Irrespective of grain size, SDMV 90016, Nandi Code 24, TSPM 91018, and SDMV 89001
were resistant compared to the farmers local variety.
Key Words: Grain size and hardness, Pennisetum glaucum, rice weevil
RÉSUMÉ
Cinquante-sept variétés de mil, (Pennisetum glaucum (L.)
R. Br.) ont été évaluées pour leur résistance contre le
charançon du riz Sitophilus oryzea (L.) à travers une infestation
artificielle. Les graines de chaque cultivar ont été séparées en
trois groupes en fonction de leurs grosseurs - petites, moyennes et grosses - pour
différencier leffet de la grosseur de celle de la variété. La
dureté des graines a été mesurée en utilisant le test de grains
flottants de la gravité spécifique du nitrate de sodium. En
général, les graines les plus grosses et les plus tendres supportaient mieux les
charançons. Mais, il semblait y avoir une large gamme de variabilité pour la
production de descendances de charançons dans la fraction des grosses graines, ce qui
suggère la possibilité de sélectionner pour la résistance parmi
les grosses graines. La plupart des types de graines tendres avaient une endosperme
farineuse, mais il navait pas été trouvé de relations entre la taille de
la graine et le type dendosperme. Ceci suggère que lendosperme farineuse et/ou
vitreuse nest pas influencée par la taille et quil serait possible de
développer des variétés ayant une combinaison de grosses graines,
dendosperme vitreuse et de résistance aux charançons. Pour toutes les
tailles de graines, SDMV 90016, Nandi Code 24, TSPM 91018 et SDMV 89001 se sont
montrées résistantes par rapport à la variété locale
paysanne.
Mots Clés: taille et dureté de la graine, Pennisetum
glaucum, charançon du riz
INTRODUCTION
Pearl millet (Pennisetum glaucum (L.) R. Br.) is a major food crop in the
semi-arid areas of Africa. The crop is grown on 3.6 m ha in the Southern and Eastern Africa
Region (UNFAO, 1995), mainly in Sudan, Namibia, Tanzania, Zimbabwe, and Eritrea.

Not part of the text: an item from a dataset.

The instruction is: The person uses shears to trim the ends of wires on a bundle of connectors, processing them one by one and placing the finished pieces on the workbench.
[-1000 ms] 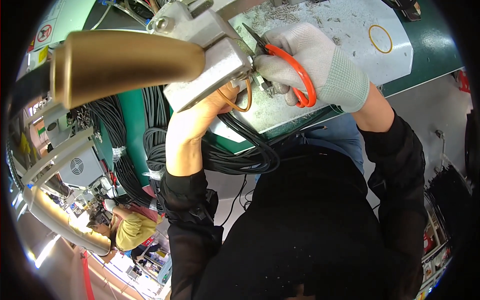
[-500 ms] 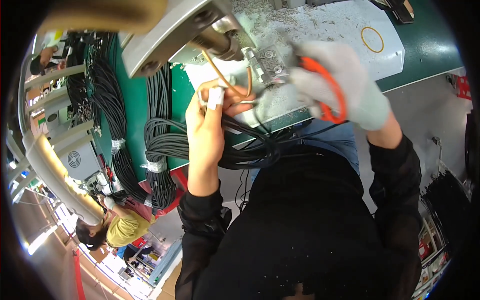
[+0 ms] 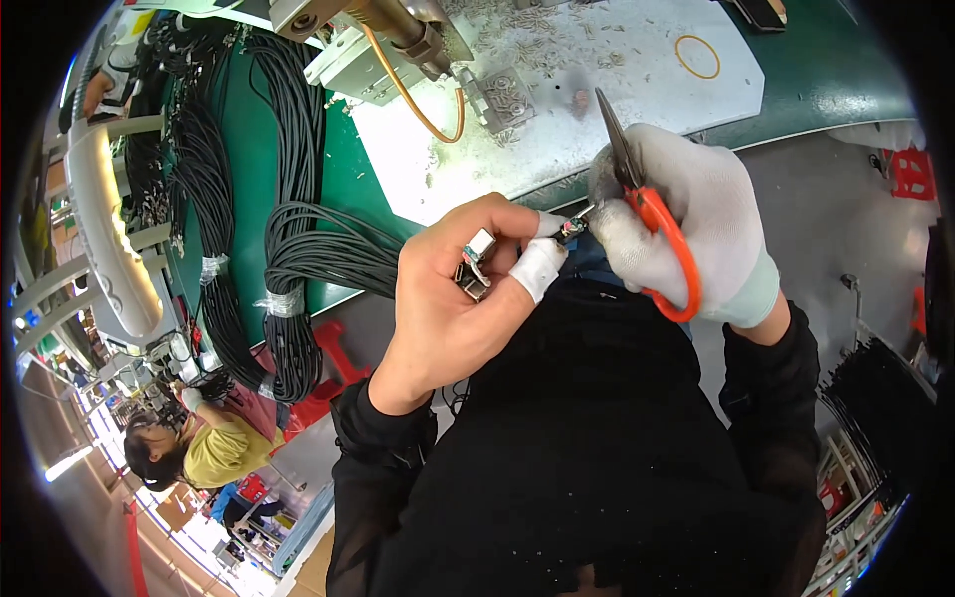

After harvest, pearl millet grain is stored in traditional granaries, usually without
insecticides application for protection against storage pests. The major storage pests are the
angoumois grain moth Sitotroga cerealella (Oliver) and the rice weevil Sitophilus
oryzae (L.) (Hill, 1987). No data on storage losses are available specifically for pearl
millet. Only recently did farmers in Namibia complain about poor storability of Okashana-1,
a newly released pearl millet cultivar with large grain (ICRISAT, 1995).
Kernel hardness and size are reported to be the main grain characteristics contributing to
grain weevil resistance in sorghum and small grains like pearl millet (Doggett, 1957; Davey,
1965; Seifelnasr and Mills, 1985; McFarlane et al., 1995). Grain size in particular
affects resistance to Sitophilus spp. Most information on these two resistance traits is
related to research on sorghum. However, Seifelnasr and Mills (1985) found a high
correlation (r=-0.648*) between kernel size and S. oryzea infestation in pearl millet;
smaller kernels were attacked more often. Unlike S. cerealella, which can feed on
several grains during the larval stage, each oryzea larva feeds and develops within a
single grain (Russel, 1961). This may explain the relationship with grain size. Farmers
perhaps did not complain about weevil damage because grains of traditional pearl millet
landraces often have hard endosperm and are generally too small to sustain the development
of weevil larva.
The pearl millet breeding research programme of ICRISAT (International Crops
Research Institute for the Semi-Arid Tropics) in Southern and Eastern Africa focuses on
developing large-grained cultivars that mature early (85-100 days), produce high yields, and
have resistance to storage insect pests. The objective of the study reported here was to screen
breeding lines developed by ICRISAT for resistance to S. oryzea and to assess the
relationship between grain size, hardness, and number of weevil progeny produced.
MATERIALS AND METHODS
Adult rice weevils were obtained from a laboratory culture maintained at the
ICRISAT station in Matopos, Zimbabwe. The culture originated from poorly stored pearl
millet harvested in 1994. Insects were reared for one generation at 27°C and 70% relative
humidity (RH) on kernels of a susceptible sorghum cultivar "Red Swazi".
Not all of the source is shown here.